▶ **THE PROBLEM**:
In the listing below, locate the line with "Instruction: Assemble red" and the line with "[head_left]", then output both and everything between them exactly, minus any pictures.

┌─ DATA BELOW

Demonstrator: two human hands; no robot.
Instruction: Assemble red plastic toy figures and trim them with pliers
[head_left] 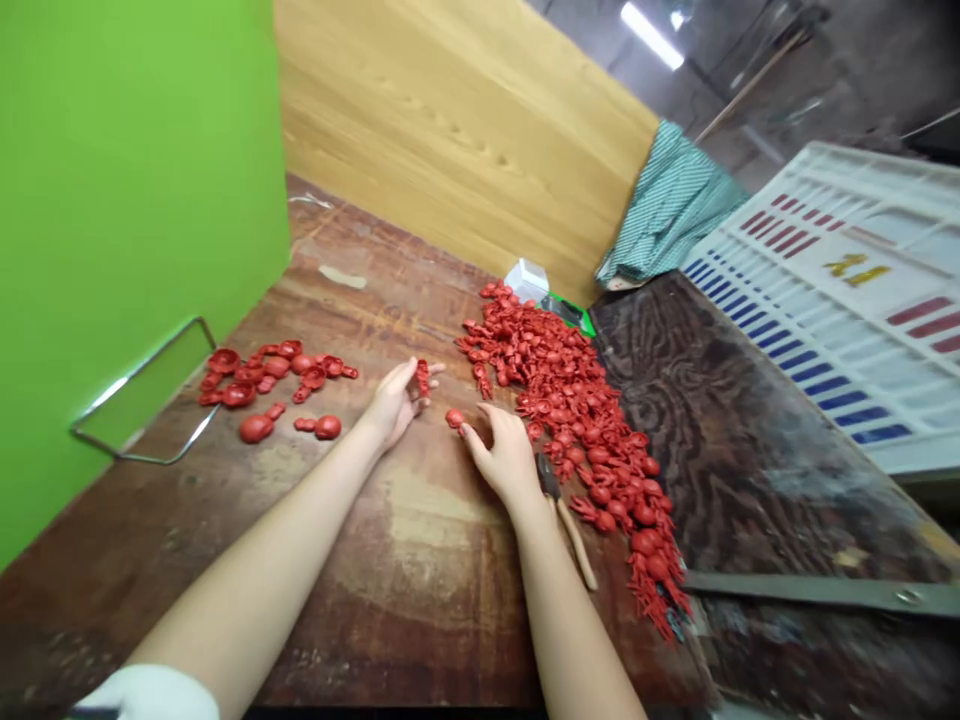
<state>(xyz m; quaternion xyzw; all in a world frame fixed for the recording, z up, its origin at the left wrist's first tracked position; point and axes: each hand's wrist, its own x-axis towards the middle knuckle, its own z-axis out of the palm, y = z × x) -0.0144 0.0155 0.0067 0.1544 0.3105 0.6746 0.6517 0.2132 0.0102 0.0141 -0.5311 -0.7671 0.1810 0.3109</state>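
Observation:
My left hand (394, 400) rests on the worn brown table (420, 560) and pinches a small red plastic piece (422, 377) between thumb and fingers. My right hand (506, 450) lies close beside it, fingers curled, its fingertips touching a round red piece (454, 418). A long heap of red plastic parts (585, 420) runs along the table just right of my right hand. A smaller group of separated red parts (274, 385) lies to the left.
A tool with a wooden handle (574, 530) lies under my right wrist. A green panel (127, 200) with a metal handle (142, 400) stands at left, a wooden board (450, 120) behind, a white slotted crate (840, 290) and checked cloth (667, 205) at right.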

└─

▶ **ANSWER TO THIS EXERCISE**:
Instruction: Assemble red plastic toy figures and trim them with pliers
[head_left] 

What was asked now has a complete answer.